Patterns for Data Migrations in Rails

In my experience with developing Rails applications I have found migrations to be one of the most error-prone areas. As I result I have come up with a few loose patterns on what to do (and what not to do) when doing migrations.

Rule #1 – Never modify an existing migration

This is probably obvious to anyone who has worked with Rails past a cursory glance, but it is also the first rule I broke as a new Rails developer. Once your migration has been pushed it cannot be changed – environments where your migration has already run will simply ignore the change. This will lead to data inconsistencies (since some environments will run the older version of your migration and some the newer) and general pain in your development cycle.

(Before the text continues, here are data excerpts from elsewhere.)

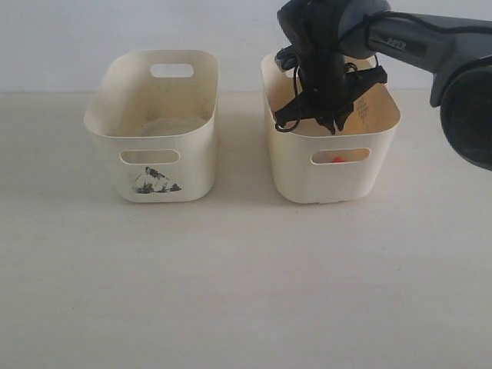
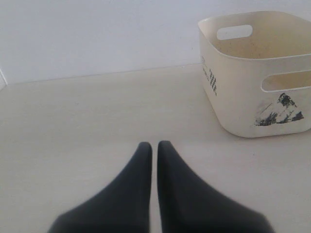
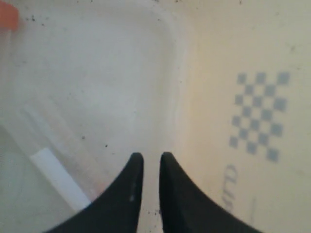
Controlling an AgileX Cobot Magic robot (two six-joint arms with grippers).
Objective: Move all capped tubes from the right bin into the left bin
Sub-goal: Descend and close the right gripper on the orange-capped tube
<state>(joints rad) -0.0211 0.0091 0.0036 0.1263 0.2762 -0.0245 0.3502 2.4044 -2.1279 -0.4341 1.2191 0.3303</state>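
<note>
The right bin (image 1: 296, 165), cream with a plain front, stands at the right, and my right gripper (image 1: 332, 123) reaches down into it. In the right wrist view that gripper (image 3: 151, 156) hangs over the bin floor (image 3: 112, 73). Its fingers are nearly together with nothing between them. Beside it lies a clear capped tube (image 3: 58, 177) with a white label, and an orange cap (image 3: 7, 17) shows at the corner. An orange cap (image 1: 338, 159) also shows through the front slot. The left bin (image 1: 154, 165), with its black-grey smudge, looks empty. My left gripper (image 2: 154, 144) is shut above the table, apart from the left bin (image 2: 233, 92).
A grey checkered mark (image 3: 260, 114) sits on the right bin's inner wall. The two bins stand side by side with a gap between them. Bare pale table (image 1: 231, 292) spreads in front of them, and a white wall rises behind.
</note>
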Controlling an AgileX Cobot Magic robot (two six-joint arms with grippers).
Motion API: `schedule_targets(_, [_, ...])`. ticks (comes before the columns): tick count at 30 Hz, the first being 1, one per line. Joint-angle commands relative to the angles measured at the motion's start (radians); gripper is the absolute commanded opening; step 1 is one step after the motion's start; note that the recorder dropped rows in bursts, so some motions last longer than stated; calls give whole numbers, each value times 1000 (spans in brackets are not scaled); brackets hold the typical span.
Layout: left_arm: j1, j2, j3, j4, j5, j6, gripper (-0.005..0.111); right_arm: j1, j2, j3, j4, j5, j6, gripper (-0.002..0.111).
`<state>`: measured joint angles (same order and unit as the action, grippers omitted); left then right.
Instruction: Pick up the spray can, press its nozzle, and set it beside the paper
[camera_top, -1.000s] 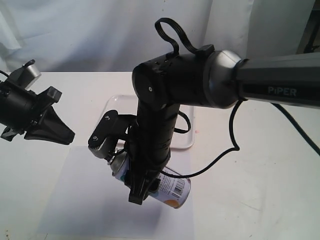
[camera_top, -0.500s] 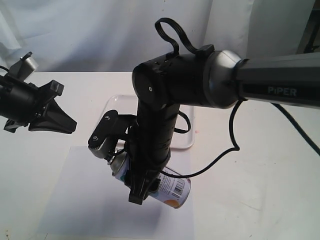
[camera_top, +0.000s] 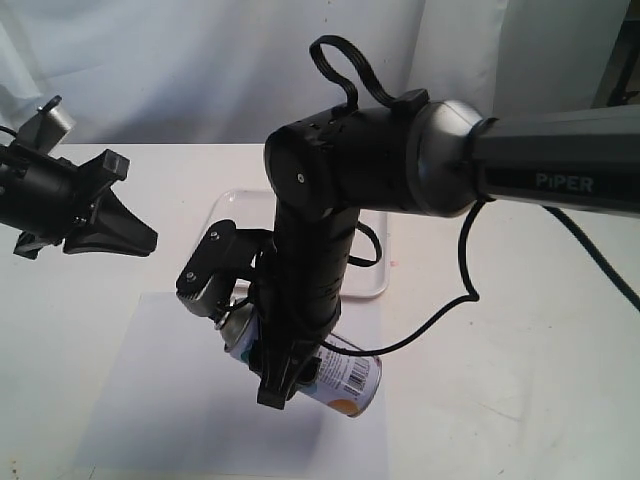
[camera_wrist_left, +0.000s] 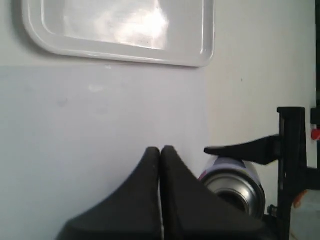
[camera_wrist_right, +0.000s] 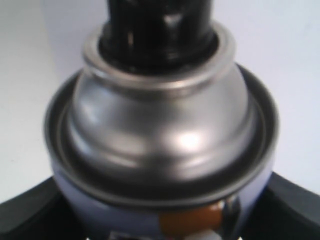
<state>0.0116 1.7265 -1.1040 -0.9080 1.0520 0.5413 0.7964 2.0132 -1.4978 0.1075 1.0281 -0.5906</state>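
The spray can (camera_top: 345, 378) hangs tilted over the paper (camera_top: 170, 410), with my right gripper (camera_top: 283, 372) shut on its body. In the right wrist view the can's silver dome (camera_wrist_right: 160, 125) fills the frame. The black nozzle (camera_wrist_right: 157, 25) sits on top, untouched, and the right gripper (camera_wrist_right: 160, 222) clamps the label from both sides. My left gripper (camera_top: 148, 243) hovers at the far left, shut and holding nothing. In the left wrist view its fingertips (camera_wrist_left: 160, 150) press together, pointing over the paper (camera_wrist_left: 100, 110). The spray can's (camera_wrist_left: 235, 184) metal base shows beside them.
A white rimmed tray (camera_top: 372, 290) lies on the table behind the paper, partly hidden by the right arm; its rim (camera_wrist_left: 120, 51) also shows in the left wrist view. A black cable (camera_top: 455, 300) loops down from the right arm.
The left gripper has lifted a little and shifted slightly right, toward the can. The right arm and the can have not moved.
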Motion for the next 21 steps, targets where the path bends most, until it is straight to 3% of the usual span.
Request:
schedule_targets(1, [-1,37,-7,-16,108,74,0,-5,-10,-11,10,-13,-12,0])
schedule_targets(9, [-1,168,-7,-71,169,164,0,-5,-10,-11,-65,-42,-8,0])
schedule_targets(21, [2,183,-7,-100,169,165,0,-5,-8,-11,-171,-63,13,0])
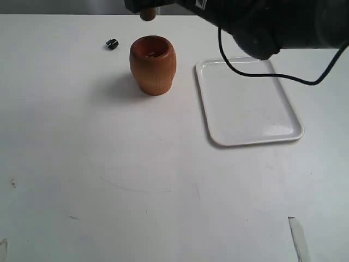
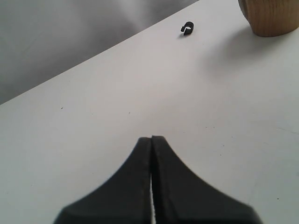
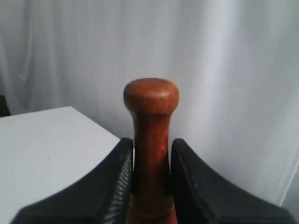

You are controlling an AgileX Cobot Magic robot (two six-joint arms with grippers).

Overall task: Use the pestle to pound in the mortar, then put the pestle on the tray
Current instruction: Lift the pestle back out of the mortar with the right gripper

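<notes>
Right wrist view: right end effector clamps the pestle while left end effector sits clenched, empty.

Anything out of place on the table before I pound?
One stray item: a small black clip lies left of the mortar in the exterior view, apart from it. The mortar stands upright; the tray lies flat.

No text, brand, number or sign can be read in any of the views. The only candidate is a small white mark on the black housing of the right arm at the far edge of the scene. It is cut off by the frame and too small and blurred to make out.
</notes>
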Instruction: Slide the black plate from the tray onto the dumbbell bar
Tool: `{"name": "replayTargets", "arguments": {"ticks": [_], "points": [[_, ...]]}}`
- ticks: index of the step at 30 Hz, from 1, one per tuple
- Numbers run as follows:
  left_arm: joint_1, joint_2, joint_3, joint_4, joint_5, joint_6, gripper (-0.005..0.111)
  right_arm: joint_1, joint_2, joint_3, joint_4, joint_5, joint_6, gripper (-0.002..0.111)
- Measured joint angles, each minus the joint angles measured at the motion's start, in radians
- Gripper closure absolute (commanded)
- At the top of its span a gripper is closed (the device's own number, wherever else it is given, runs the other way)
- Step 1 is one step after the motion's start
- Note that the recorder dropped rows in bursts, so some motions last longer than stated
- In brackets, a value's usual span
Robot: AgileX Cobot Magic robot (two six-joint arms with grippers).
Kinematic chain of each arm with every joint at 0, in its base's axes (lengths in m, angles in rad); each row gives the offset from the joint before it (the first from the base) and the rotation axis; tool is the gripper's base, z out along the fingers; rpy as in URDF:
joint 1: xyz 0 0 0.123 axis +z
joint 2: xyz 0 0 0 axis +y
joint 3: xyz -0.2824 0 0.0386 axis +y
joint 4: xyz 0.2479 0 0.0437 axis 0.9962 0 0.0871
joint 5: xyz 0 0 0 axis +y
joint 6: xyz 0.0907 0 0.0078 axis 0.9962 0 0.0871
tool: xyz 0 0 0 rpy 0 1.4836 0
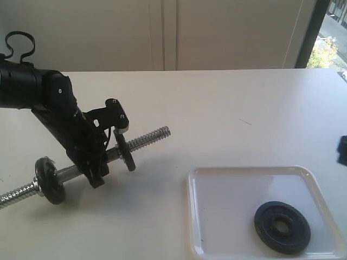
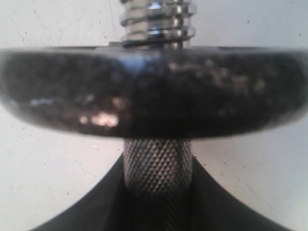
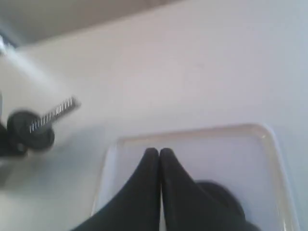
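Note:
The black plate point(image 1: 282, 226) lies flat in the near right part of the white tray point(image 1: 217, 179), free of both grippers. The dumbbell bar point(image 1: 146, 138) is held tilted above the table, its threaded end toward the tray, with one black disc point(image 1: 126, 151) beside the grip and another point(image 1: 49, 180) near the far end. My left gripper point(image 1: 96, 169) is shut on the knurled middle of the bar point(image 2: 157, 166), right behind the nearer disc point(image 2: 154, 91). My right gripper point(image 3: 159, 153) hangs over the tray point(image 3: 192, 132), shut and empty, its fingers partly hiding the plate point(image 3: 219, 190).
The white table point(image 1: 227, 108) runs back to a pale wall. A window strip shows at the far right. Only a small black piece of the right arm point(image 1: 342, 150) shows at the exterior view's right edge.

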State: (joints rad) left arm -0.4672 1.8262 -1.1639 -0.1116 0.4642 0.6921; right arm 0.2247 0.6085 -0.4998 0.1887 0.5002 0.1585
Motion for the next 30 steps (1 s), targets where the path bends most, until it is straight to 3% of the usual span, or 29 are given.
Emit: {"name": "replayTargets", "arguments": {"ticks": [4, 8, 16, 26, 30], "points": [[0.000, 0.000, 0.000, -0.002, 0.011, 0.015, 0.107, 0.031, 0.258, -0.180, 0.075, 0.226, -0.295, 0.108], [0.000, 0.000, 0.000, -0.004, 0.015, 0.021, 0.107, 0.035, 0.468, -0.308, 0.041, 0.338, -0.370, 0.108], [-0.003, 0.000, 0.000, -0.004, 0.017, 0.023, 0.107, 0.035, 0.708, -0.336, -0.045, 0.359, -0.389, 0.108], [-0.034, -0.014, 0.000, -0.004, 0.035, 0.027, 0.107, 0.035, 0.773, -0.328, -0.051, 0.342, -0.419, 0.108], [-0.039, -0.014, 0.000, -0.004, 0.037, 0.029, 0.107, 0.041, 0.777, -0.297, -0.053, 0.323, -0.547, 0.108]]}}
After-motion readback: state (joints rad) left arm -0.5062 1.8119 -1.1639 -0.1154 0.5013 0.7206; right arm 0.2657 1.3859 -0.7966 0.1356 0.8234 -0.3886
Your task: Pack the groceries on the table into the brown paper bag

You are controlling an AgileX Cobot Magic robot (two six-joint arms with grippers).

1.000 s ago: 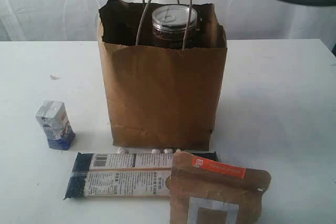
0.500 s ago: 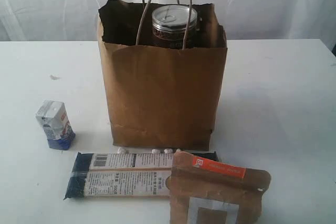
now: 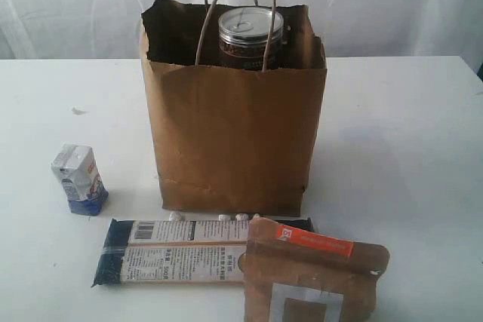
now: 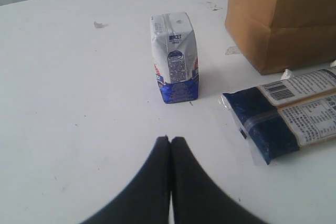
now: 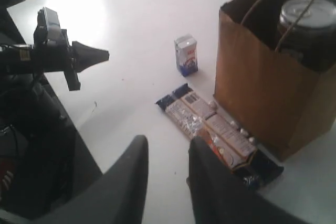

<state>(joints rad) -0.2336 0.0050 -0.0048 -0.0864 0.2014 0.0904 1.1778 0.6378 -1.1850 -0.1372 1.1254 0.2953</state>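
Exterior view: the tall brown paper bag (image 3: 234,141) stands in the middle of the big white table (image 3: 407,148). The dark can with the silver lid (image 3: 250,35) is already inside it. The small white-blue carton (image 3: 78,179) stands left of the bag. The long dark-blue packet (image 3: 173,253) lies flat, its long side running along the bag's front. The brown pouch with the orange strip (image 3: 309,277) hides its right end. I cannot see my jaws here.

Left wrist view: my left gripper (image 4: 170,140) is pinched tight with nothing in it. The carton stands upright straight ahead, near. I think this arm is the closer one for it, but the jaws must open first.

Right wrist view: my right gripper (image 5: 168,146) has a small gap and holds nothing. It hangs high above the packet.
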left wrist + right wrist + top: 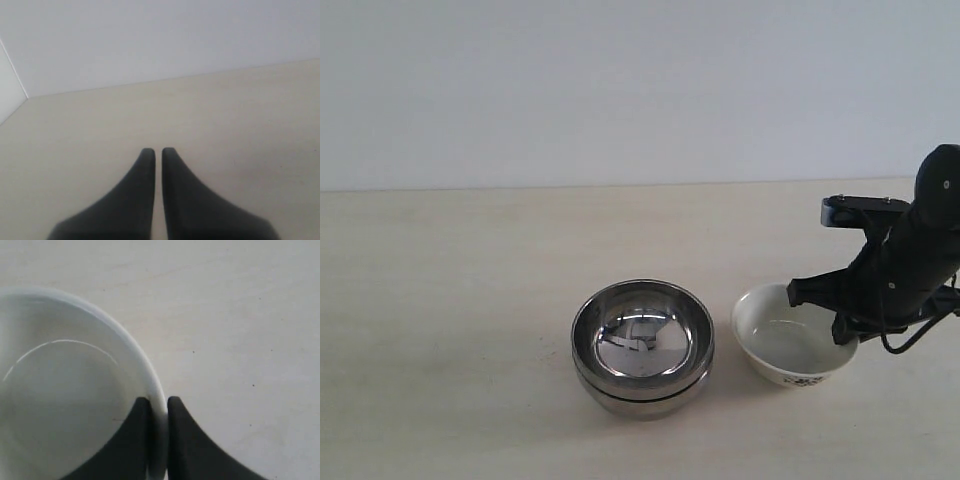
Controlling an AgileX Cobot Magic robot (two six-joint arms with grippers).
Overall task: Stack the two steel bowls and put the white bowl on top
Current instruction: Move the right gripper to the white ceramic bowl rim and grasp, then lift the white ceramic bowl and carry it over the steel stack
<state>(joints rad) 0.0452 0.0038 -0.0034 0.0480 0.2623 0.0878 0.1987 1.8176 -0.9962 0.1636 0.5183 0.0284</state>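
Nested steel bowls (642,345), then white bowl (782,342), rim pinched in right end effector (159,401); left end effector (158,151) closed.

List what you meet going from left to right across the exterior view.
Two steel bowls, stacked → white bowl → right arm, its jaws shut on that bowl's right rim.

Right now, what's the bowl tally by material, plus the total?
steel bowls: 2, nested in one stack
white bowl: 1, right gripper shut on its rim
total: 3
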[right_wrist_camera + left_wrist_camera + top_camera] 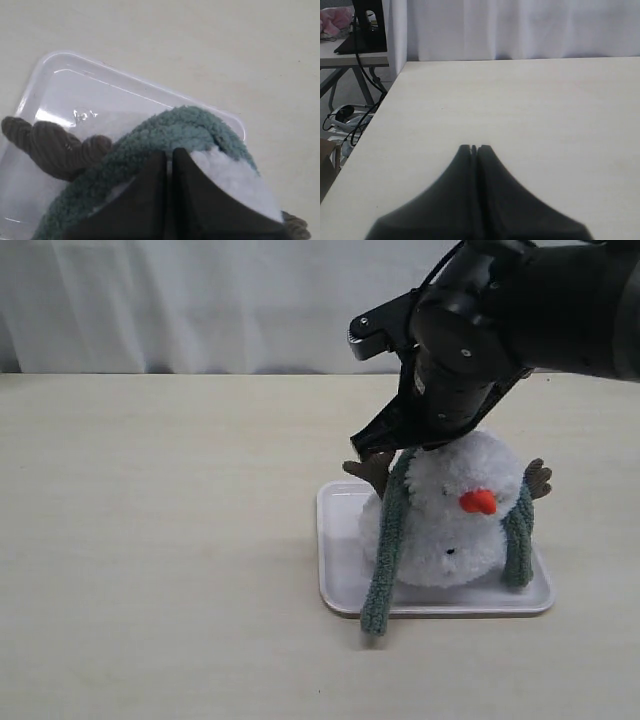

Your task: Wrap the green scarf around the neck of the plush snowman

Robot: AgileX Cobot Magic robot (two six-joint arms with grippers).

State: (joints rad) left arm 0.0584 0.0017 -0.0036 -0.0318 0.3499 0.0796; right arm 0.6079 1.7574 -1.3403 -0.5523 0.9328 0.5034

Rule #2 – Migrations should not interact with models

Let’s look at a sample migration.

class AddStatusToUsers < ActiveRecord::Migration
  def up
    add_column :users, :status, :string
    User.find_each do |user|
      user.update_attribute(:status, 'active')
    end
    change_column :users, :status, :string, null: false
  end

  def down
    remove_column :users, :status
  end
end

This migration simply adds a new ‘status’ column to the ‘users’ table, sets all the existing users to be ‘active’ and then changes the column to not allow null values. This will also run without any issues.

The reason why you don’t want to do this is because of the dependency on the User model. At a later point we might rename the ‘User’ model to something else (‘Person’ for example) in which case our migration will simply blow up.

What then is the alternative?

Pattern #1 - Execute custom SQL statements

Let’s change the previous example to not depend on the User model.

class AddStatusToUsers < ActiveRecord::Migration
  def up
    add_column :users, :status, :string
    db.execute "UPDATE users SET status = 'active'"
    change_column :users, :status, :string, null: false
  end

  def down
    remove_column :users, :status
  end
  
  private
  
  def db
    ActiveRecord::Base.connection
  end
end

This is the most common pattern I use for migrations - write custom SQL and use the various methods on ActiveRecord::Base.connection (see the API docs) to query and manipulate the data.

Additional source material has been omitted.